Bound By Flame review
Deliberate or otherwise, French studio Spiders’ timing is pretty sweet. The Witcher 3 – which this game definitely isn’t – has been pushed back by a whole year and the next single-player Elder Scrolls – which this game isn’t either – is still coalescing somewhere in Bethesda Softworks’ equivalent of Fort Knox.
Bound By Flames has Q2 very much to itself, so if you had just discovered video games existed and had been covering your ears to any office talk about the latest HBO fantasy series, you’d probably think this was an original and engaging action role-playing game. It’s not. So here’s a paragraph or so of synopsis for those who have been paying attention to popular entertainment media for the last decade: for the last 150 years, the world of Vertiel has been subject to the invasion of seven ‘Lords of Ice’ (Lord of the Rings) and their ‘Deadarmy’, bringing an eternal winter and a horde of undead to every conquest (Game of Thrones).
The protagonist is called Vulcan (Star Trek?) and there’s a big cult ritual where he gets possessed by a demon or something, then has some kind of persistent moral dilemma for the rest of the game, the outcome of which is decided by the choices the player makes. Bound By Flames has no sandbox or open-world gameplay. Like the Witcher 2, each self-contained chapter has a hanful of side-quests but nothing that can really distract you from the fact that you’re being channelled down a linear path that will finish with a limited set of permutations. Gameplay doesn’t stretch far beyond quests to kill monsters – or to run around a populated backwater chatting to NPC’s lifted from a nineties fantasy drama, who are stuck in a limbo that glues them to the spot until Vulcan achieves the next primary quest checkpoint and the narrative can move forward.

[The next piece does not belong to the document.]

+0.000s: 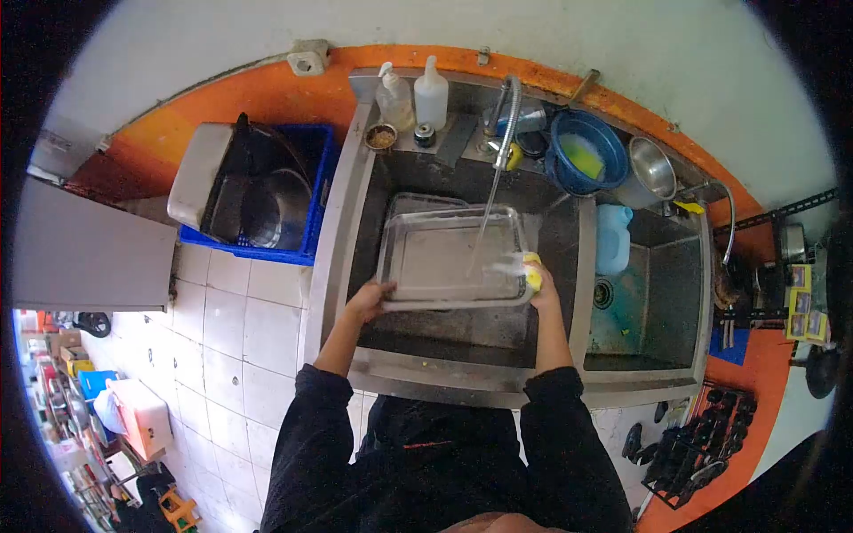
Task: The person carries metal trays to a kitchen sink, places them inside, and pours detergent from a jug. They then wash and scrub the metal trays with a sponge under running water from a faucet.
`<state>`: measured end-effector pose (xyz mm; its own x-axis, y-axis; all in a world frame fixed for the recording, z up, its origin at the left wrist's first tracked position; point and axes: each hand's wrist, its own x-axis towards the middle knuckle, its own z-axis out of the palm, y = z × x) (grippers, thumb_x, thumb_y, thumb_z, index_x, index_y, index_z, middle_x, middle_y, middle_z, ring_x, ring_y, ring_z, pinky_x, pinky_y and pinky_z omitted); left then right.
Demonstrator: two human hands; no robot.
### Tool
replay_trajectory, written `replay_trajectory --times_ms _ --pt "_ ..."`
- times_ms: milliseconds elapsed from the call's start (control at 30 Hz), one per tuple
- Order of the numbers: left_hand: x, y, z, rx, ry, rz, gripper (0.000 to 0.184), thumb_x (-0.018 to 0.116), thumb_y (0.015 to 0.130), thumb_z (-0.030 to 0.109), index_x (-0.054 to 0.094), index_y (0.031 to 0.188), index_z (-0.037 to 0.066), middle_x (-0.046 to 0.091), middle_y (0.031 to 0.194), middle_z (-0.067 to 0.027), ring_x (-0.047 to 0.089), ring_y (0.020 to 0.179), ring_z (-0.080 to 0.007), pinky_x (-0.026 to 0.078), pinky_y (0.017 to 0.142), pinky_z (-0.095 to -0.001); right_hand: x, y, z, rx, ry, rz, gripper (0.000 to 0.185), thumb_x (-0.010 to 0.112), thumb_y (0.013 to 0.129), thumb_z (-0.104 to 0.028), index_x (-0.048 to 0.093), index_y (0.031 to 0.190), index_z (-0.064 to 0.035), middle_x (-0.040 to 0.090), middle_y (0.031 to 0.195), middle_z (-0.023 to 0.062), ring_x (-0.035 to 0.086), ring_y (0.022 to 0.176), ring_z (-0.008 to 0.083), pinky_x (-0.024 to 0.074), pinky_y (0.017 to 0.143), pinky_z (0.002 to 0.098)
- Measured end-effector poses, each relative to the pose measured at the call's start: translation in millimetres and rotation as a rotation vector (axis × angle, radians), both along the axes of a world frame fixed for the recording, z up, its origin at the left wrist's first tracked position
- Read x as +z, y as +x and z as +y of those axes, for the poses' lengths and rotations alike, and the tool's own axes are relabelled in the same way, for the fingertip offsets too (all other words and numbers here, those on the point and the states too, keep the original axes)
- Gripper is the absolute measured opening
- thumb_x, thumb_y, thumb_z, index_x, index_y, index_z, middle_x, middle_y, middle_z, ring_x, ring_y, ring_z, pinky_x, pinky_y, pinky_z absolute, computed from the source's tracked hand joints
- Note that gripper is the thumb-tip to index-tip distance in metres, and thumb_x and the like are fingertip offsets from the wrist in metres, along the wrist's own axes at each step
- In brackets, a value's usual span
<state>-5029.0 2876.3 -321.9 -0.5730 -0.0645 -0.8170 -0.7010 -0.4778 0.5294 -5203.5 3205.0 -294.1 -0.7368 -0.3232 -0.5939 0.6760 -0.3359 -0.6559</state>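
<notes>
A clear rectangular tray (449, 253) is held over the left basin of the steel sink (426, 333). My left hand (368, 299) is closed on its near left corner. At the tray's right edge, my right hand (545, 286) presses a yellow sponge (533, 274) against the rim; the fingers are partly hidden behind it. From the flexible faucet (508, 124) a stream of water falls into the tray and splashes near the sponge. Another tray (426, 200) shows partly behind the held one, inside the basin.
Along the sink's back ledge stand two pump bottles (431, 96), a small bowl (381, 137), a blue bucket (577, 164) with a yellow-green thing inside, and a metal pot (651, 169). A light-blue jug (613, 240) sits in the right basin. Left of the sink, a blue crate (315, 204) holds pans.
</notes>
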Motion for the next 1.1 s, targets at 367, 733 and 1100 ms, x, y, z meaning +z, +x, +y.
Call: replay_trajectory --times_ms 367,733,1100 --pt "52.7 6.2 41.9 0.244 0.007 0.484 0.051 0.047 0.068 -0.004 0.035 0.117 0.007 0.051 0.099 -0.0074 0.054 0.086 -0.02 0.048 0.069 -0.0295 -0.7 101.1 -179.4 0.33 0.843 1.211 0.017 0.049 0.079 -0.013 0.052 0.087 0.0017 0.052 0.09 0.017 0.05 0.085 0.0318 0.0386 0.075 0.0375" --pt "105.9 38.9 20.1 0.272 -0.238 0.599 0.061 0.042 0.063 -0.008 0.034 0.122 0.004 0.05 0.108 -0.0087 0.05 0.094 -0.0168 0.042 0.076 -0.0261 3.0 85.1 -198.6 0.277 0.938 1.201 0.017 0.05 0.076 -0.006 0.053 0.091 0.0002 0.055 0.086 0.0162 0.052 0.086 0.0311 0.0411 0.073 0.0393" --pt "156.0 47.1 20.0 0.011 -0.578 0.826 0.073 0.049 0.062 0.002 0.022 0.13 0.001 0.032 0.129 -0.0168 0.029 0.12 -0.0238 0.023 0.099 -0.0336 44.5 108.6 -213.0 0.182 0.051 0.443 0.031 0.051 0.081 -0.014 0.051 0.107 0.0037 0.052 0.108 0.0152 0.054 0.087 0.0191 0.0456 0.073 0.0325"
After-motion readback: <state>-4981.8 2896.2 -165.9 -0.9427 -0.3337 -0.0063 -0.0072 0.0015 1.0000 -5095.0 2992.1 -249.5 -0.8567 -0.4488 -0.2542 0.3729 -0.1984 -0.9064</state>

The story, writing and the role-playing part of the game is distinctly previous-gen play, if not older. Shouty alpha males with python-like arms that look like they’ve all been cast from the same He-Man mold are abound; one-dimensional, athletic females clad in impractical bikini-armour are everywhere. And graphically, you couldn’t set this apart from an average-looking PS3 game. But in case you began to think you had picked up a game from the second-hand section of the store, there’s swearing! The potty-mouthed population of Vertiel does enjoy punctuating its sentences with ‘shit’, ‘bollocks’ and even the odd f-word, that way you know Bound By Flames is edgy and different… except to the Witcher.
But then, it’s definitely not The Witcher, so that’s okay. To give Bound By Flame some credit, there’s a fair bit of flexibility in the crafting, skill and combat systems. At least in this, there’s an appreciable amount of the exploration and experimentation that veteran role-players crave and will otherwise find wanting here. Levelling up is relatively fast bringing in a bounty of attribute points that allow Vulcan to upgrade a trifecta of ability trees to mastering the ways of the warrior, the assassin or sorceror. We’d go so far as to say the crafting system is actually more satisfying and less arbitrary in Bound By Flame than a certain other action role-playing game (which it isn’t). We the enjoyed the combat most of all, partly because of the variety of skills that were made available to us and the judicious pace at which we were able to improve Vulcan’s abilities.
Once the fire demon is, literally, on board and the arcane part of Vulcan’s skill tree becomes available to him, a whole world of rhythmic and twitchy swordplay complemented by dramatic bursts of fire magic became the reason for navigating our way from one trite conversation with a fantasy stereotype to the next. Fortunately, there are plenty of spots where Vulcan can wade knee deep in the undead and most of them can be picked up at the player’s discretion. This isn’t enough to save Bound By Flame from mediocrity though, especially when we found ourselves tapping circle through stale dialogue to skip to the next sequence.
We’ve got a quest summary in our inventory journal that will pick up the necessary detail, plus a mini-map with a compass that will conveniently point the way to primary and secondary quest locations: why not cut the middle-man out, give Vulcan a bungee cord to drag him through all the bland corridor-running and conversation, then we can go away to make a cup of tea before the next fight. Combat and crafting was compelling enough for us to consider awarding Bound By Flames a lofty seven out of ten, but then our game crashed. Perhaps it was the way Vulcan threw a door open in the dramatic fashion he favours, camera zooming over his shoulder, one to many times.
Whatever caused it, our save was irrevocably corrupted and any chance of playing Bound By Flames beyond our review went down the pan with it. Not that this should be the death knell for your purchase decision too, you probably won’t encounter the same game-breaking problem and maybe you haven’t experienced the worlds of Westeros, Tamriel and the Northern Kingdoms. Good for you. Not only are you more likely to enjoy all the talking between every fight but there are four seasons of compelling HBO drama and several weeks of exhaustive, back to back playtime across two chart-topping video game franchises, once you’re done.